▶ **Problem to solve**
All of the data needs to be repeated exactly.
BEGIN Recorded data
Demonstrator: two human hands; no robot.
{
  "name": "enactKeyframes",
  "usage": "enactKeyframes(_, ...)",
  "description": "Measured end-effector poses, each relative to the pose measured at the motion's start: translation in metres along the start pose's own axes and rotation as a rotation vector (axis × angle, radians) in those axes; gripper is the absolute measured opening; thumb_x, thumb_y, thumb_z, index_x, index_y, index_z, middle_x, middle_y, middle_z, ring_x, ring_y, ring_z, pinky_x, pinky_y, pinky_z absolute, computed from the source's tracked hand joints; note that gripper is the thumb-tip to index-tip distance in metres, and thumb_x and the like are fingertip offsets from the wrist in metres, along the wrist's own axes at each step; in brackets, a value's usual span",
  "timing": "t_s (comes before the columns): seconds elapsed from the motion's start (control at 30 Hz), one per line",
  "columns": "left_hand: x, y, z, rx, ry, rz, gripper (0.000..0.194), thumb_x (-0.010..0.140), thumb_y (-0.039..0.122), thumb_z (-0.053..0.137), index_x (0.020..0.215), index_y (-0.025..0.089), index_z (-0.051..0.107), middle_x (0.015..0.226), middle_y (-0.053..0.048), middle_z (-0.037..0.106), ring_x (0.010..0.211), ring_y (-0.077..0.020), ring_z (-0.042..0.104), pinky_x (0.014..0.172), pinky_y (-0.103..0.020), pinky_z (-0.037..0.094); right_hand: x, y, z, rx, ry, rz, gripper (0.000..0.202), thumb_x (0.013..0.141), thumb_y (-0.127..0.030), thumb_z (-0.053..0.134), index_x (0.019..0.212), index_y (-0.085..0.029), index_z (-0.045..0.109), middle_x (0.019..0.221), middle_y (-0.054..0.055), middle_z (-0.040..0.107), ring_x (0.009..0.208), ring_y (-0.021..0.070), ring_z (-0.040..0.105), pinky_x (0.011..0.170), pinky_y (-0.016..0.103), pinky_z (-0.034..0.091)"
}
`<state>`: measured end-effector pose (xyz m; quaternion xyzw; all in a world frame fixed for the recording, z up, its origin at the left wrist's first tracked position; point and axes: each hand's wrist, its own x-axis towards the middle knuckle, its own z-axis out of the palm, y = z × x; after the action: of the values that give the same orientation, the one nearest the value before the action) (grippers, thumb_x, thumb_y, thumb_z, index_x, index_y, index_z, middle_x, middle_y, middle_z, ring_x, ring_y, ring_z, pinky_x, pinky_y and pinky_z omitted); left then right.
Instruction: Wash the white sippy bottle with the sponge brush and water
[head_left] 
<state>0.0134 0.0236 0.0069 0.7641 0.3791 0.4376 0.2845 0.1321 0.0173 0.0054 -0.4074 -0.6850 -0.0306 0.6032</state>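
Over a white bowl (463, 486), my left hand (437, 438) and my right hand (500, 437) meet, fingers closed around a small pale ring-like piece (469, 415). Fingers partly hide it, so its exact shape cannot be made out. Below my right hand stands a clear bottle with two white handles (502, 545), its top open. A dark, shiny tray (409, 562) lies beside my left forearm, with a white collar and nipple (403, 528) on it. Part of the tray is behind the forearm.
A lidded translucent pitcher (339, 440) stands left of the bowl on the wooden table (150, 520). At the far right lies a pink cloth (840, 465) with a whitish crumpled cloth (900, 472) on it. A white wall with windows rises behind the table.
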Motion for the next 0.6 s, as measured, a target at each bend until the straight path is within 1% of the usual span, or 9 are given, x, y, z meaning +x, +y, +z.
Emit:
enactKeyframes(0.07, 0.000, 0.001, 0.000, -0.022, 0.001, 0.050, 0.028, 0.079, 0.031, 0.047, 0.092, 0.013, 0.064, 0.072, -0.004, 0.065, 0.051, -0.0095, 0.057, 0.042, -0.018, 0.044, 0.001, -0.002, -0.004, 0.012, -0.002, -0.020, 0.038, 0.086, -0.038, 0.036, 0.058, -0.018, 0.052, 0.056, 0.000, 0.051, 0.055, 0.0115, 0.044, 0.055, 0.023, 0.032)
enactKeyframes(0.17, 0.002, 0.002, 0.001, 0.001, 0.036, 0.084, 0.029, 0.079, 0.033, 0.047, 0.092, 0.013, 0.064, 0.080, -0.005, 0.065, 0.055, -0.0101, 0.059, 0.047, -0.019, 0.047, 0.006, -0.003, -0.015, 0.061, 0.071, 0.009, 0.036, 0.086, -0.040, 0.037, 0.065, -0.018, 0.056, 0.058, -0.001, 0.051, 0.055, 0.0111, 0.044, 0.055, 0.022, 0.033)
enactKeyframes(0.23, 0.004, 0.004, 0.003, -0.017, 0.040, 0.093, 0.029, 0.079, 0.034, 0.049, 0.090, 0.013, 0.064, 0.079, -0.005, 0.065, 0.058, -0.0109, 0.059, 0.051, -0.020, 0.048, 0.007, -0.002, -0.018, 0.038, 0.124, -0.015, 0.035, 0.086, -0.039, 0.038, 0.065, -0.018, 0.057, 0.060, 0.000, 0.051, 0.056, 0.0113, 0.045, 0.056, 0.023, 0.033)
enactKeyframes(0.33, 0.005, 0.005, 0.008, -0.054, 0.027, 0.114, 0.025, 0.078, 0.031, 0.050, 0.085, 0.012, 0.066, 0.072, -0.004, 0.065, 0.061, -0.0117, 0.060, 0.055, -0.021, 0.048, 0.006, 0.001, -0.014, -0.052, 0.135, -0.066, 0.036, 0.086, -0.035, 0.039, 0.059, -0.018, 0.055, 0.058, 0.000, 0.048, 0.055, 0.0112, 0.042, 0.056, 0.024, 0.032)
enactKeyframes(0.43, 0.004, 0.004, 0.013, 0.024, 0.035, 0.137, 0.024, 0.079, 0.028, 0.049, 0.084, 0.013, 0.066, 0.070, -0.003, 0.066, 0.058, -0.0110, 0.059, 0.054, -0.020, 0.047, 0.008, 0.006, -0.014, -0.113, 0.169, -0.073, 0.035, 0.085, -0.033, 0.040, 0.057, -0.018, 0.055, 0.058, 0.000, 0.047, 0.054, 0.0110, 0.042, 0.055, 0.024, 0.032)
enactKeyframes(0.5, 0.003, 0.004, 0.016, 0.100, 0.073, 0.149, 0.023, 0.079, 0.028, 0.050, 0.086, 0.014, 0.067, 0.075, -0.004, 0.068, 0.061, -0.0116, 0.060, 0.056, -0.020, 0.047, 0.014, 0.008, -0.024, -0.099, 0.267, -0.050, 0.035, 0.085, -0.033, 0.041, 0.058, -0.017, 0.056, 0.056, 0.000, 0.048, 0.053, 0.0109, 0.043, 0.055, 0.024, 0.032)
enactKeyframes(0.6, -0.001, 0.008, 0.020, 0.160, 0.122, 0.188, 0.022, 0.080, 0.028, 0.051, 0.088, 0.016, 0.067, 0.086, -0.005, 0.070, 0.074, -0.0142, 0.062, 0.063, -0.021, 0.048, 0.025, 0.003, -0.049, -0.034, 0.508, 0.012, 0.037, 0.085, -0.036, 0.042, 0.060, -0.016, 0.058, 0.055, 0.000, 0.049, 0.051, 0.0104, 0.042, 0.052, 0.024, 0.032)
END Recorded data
▶ **Task solution**
Demonstrator: two human hands; no robot.
{
  "name": "enactKeyframes",
  "usage": "enactKeyframes(_, ...)",
  "description": "Measured end-effector poses, each relative to the pose measured at the motion's start: translation in metres along the start pose's own axes and rotation as a rotation vector (axis × angle, radians) in those axes; gripper is the absolute measured opening; thumb_x, thumb_y, thumb_z, index_x, index_y, index_z, middle_x, middle_y, middle_z, ring_x, ring_y, ring_z, pinky_x, pinky_y, pinky_z absolute, computed from the source's tracked hand joints; note that gripper is the thumb-tip to index-tip distance in metres, and thumb_x and the like are fingertip offsets from the wrist in metres, along the wrist's own axes at each step; in brackets, a value's usual span",
  "timing": "t_s (comes before the columns): seconds elapsed from the motion's start (control at 30 Hz), one per line",
  "columns": "left_hand: x, y, z, rx, ry, rz, gripper (0.000..0.194), thumb_x (-0.010..0.140), thumb_y (-0.039..0.122), thumb_z (-0.053..0.137), index_x (0.020..0.215), index_y (-0.025..0.089), index_z (-0.051..0.107), middle_x (0.015..0.226), middle_y (-0.053..0.048), middle_z (-0.037..0.106), ring_x (0.010..0.211), ring_y (-0.077..0.020), ring_z (-0.042..0.104), pinky_x (0.014..0.172), pinky_y (-0.103..0.020), pinky_z (-0.037..0.094); right_hand: x, y, z, rx, ry, rz, gripper (0.000..0.202), thumb_x (0.013..0.141), thumb_y (-0.127..0.030), thumb_z (-0.053..0.134), index_x (0.019..0.212), index_y (-0.085..0.029), index_z (-0.045..0.109), middle_x (0.019..0.221), middle_y (-0.054..0.055), middle_z (-0.040..0.107), ring_x (0.009..0.208), ring_y (-0.021..0.070), ring_z (-0.040..0.105), pinky_x (0.011..0.170), pinky_y (-0.016..0.103), pinky_z (-0.034..0.091)"
}
`<state>`: measured end-effector pose (xyz m; quaternion xyzw; all in a world frame fixed for the recording, z up, its origin at the left wrist's first tracked position; point and axes: each hand's wrist, its own x-axis towards the middle knuckle, its own z-axis out of the palm, y = z × x; after the action: of the values that give the same orientation, the one nearest the value before the action) (grippers, thumb_x, thumb_y, thumb_z, index_x, index_y, index_z, middle_x, middle_y, middle_z, ring_x, ring_y, ring_z, pinky_x, pinky_y and pinky_z omitted); left then right.
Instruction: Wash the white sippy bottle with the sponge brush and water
[head_left] 
<state>0.0134 0.0236 0.0069 0.7641 0.3791 0.4376 0.2845 0.1321 0.0173 0.0054 -0.4074 -0.6850 -0.0306 0.6032</state>
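Over a white bowl (463, 486), my left hand (437, 438) and my right hand (500, 437) meet, fingers closed around a small pale ring-like piece (469, 415). Fingers partly hide it, so its exact shape cannot be made out. Below my right hand stands a clear bottle with two white handles (502, 545), its top open. A dark, shiny tray (409, 562) lies beside my left forearm, with a white collar and nipple (403, 528) on it. Part of the tray is behind the forearm.
A lidded translucent pitcher (339, 440) stands left of the bowl on the wooden table (150, 520). At the far right lies a pink cloth (840, 465) with a whitish crumpled cloth (900, 472) on it. A white wall with windows rises behind the table.
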Motion for the next 0.6 s, as measured, a target at each bend until the straight path is within 1% of the usual span, or 9 are given, x, y, z meaning +x, +y, +z.
Emit:
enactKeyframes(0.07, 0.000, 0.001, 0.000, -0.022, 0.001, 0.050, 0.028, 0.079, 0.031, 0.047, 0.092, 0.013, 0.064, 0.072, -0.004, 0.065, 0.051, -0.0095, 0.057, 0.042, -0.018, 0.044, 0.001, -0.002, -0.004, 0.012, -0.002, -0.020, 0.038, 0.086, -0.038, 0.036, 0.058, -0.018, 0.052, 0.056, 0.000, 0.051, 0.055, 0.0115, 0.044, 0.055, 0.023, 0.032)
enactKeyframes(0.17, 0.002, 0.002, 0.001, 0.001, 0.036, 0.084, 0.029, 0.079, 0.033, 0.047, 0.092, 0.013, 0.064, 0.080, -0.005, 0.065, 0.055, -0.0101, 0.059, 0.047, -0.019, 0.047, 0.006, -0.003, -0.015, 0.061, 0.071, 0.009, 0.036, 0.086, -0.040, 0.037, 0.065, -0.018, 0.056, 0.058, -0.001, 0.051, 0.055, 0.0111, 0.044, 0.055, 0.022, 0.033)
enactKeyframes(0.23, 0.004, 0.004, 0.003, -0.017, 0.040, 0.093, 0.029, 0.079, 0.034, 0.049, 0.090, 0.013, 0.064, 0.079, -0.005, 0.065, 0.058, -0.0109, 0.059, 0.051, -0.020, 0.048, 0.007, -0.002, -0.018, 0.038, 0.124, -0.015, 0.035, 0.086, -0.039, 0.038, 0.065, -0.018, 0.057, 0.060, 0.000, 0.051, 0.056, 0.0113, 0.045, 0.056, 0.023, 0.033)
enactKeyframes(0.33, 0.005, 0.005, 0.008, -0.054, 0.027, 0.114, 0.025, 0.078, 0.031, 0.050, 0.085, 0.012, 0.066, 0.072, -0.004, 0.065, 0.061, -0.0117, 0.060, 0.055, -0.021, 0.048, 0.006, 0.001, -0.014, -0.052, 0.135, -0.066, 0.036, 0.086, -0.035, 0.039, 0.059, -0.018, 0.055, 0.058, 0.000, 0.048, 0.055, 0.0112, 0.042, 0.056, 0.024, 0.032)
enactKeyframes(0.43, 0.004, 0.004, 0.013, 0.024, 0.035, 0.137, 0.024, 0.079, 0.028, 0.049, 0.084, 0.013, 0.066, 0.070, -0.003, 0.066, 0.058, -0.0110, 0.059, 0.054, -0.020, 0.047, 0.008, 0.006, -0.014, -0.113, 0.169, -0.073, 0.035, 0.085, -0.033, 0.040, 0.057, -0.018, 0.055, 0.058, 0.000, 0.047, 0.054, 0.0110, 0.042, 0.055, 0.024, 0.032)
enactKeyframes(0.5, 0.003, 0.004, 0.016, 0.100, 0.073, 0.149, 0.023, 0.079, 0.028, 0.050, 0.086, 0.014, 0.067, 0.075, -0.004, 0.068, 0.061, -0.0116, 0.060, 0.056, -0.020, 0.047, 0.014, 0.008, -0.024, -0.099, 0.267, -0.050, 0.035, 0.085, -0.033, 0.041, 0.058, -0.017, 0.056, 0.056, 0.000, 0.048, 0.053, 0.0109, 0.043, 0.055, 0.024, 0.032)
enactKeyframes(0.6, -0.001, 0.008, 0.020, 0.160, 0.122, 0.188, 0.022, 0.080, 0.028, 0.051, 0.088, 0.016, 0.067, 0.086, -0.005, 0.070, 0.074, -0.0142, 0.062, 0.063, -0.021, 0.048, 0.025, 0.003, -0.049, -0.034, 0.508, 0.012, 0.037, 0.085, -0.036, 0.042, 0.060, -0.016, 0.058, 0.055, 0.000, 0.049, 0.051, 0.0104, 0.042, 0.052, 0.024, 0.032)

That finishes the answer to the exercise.